» Exercise objective: The line that contains "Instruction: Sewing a" marks the end: retype the data below exactly from its first line through that line.

▼▼▼

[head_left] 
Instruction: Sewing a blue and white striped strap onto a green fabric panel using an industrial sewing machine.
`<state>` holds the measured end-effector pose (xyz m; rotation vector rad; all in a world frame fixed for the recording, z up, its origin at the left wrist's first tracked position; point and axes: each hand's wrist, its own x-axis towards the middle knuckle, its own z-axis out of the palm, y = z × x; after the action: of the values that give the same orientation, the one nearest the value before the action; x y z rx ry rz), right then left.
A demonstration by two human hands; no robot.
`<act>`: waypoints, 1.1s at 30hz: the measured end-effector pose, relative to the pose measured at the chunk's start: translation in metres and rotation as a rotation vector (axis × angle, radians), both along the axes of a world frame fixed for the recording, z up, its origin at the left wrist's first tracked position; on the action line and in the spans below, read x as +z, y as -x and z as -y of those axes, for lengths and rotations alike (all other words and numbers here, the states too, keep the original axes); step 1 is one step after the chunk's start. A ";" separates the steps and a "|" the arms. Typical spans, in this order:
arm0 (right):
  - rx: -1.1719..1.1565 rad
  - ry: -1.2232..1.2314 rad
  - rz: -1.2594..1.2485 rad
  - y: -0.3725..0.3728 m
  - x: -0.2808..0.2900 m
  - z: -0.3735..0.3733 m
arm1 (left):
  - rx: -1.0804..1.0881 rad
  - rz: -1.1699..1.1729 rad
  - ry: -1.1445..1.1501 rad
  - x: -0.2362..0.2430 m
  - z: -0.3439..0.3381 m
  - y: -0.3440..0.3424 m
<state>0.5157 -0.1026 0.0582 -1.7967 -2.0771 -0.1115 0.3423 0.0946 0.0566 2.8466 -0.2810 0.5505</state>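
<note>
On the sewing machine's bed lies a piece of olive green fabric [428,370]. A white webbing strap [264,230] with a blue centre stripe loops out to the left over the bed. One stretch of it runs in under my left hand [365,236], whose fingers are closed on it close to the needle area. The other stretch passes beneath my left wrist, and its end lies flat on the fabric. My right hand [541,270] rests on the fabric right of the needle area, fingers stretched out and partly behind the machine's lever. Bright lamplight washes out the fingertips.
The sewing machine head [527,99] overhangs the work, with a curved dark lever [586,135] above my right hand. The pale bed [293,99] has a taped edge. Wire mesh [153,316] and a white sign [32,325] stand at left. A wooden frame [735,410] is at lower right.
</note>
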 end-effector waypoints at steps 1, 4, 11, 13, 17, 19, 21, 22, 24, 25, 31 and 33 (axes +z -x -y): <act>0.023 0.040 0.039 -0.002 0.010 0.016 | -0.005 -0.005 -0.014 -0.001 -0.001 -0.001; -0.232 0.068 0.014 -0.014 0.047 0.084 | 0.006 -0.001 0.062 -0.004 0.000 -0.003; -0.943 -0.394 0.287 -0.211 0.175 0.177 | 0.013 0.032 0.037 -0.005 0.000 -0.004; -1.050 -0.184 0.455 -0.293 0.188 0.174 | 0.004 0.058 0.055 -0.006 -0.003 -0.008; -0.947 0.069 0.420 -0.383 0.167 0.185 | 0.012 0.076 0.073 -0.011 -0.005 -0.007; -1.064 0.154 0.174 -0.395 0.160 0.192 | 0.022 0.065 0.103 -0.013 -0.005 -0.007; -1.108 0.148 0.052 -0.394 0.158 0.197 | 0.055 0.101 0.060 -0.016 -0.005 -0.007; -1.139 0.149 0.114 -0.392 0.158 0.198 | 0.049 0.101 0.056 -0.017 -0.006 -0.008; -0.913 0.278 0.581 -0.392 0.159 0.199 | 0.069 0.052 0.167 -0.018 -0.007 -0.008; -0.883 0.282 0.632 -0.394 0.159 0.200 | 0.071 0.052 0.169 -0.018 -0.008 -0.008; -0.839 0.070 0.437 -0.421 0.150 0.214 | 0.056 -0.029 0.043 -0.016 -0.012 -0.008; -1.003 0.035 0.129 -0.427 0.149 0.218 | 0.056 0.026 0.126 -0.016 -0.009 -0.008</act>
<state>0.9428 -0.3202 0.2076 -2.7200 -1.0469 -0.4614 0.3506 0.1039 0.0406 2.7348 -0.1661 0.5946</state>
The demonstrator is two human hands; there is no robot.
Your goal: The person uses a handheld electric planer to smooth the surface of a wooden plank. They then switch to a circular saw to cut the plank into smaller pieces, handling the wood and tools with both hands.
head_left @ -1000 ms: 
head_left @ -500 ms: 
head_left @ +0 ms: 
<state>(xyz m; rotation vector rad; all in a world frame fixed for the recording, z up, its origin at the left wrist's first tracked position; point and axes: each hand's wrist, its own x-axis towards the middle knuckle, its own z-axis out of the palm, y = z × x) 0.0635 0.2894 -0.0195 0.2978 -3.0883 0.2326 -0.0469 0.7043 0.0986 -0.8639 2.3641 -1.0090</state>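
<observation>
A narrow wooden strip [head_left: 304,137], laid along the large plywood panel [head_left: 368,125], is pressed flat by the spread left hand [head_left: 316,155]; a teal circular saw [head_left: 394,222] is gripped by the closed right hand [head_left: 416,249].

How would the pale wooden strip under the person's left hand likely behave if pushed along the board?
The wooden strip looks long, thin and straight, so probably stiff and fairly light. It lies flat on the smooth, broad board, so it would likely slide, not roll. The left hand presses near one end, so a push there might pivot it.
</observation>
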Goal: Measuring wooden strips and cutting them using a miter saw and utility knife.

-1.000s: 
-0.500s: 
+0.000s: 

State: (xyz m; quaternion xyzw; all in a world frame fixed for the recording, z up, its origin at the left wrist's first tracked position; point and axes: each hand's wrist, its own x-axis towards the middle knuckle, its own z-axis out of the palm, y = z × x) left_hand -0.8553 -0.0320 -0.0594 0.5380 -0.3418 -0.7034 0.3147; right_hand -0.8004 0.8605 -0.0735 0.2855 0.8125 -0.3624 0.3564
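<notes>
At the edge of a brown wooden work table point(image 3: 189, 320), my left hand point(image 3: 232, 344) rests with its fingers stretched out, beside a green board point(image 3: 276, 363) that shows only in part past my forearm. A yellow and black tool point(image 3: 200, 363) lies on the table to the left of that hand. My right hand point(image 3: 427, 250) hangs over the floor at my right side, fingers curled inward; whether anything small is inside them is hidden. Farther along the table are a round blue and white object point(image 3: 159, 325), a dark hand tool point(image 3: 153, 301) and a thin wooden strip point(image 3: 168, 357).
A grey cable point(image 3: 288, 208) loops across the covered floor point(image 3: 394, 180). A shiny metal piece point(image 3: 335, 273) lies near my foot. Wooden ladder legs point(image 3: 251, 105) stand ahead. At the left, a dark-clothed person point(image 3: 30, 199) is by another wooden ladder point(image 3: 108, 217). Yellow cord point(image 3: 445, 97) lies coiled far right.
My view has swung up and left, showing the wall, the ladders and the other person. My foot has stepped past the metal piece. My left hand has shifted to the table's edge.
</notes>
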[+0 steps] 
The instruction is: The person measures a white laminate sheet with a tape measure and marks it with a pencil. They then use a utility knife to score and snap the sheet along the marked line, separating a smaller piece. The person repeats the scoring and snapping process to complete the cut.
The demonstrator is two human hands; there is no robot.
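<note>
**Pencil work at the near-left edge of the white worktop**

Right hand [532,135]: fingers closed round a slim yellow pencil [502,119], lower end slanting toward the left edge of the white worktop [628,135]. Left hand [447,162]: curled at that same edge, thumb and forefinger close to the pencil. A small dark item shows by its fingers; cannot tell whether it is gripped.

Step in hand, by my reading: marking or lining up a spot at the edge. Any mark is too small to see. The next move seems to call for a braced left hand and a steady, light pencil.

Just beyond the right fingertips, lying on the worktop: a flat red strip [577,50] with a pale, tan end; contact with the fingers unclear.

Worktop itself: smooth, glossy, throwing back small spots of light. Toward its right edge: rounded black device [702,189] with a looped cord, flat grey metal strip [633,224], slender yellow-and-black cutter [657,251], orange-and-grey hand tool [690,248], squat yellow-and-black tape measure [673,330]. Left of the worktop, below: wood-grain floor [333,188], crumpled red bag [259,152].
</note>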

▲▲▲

» Task result:
[head_left] 
Instruction: Sewing a blue and white striped strap onto a green fabric panel using an industrial sewing machine.

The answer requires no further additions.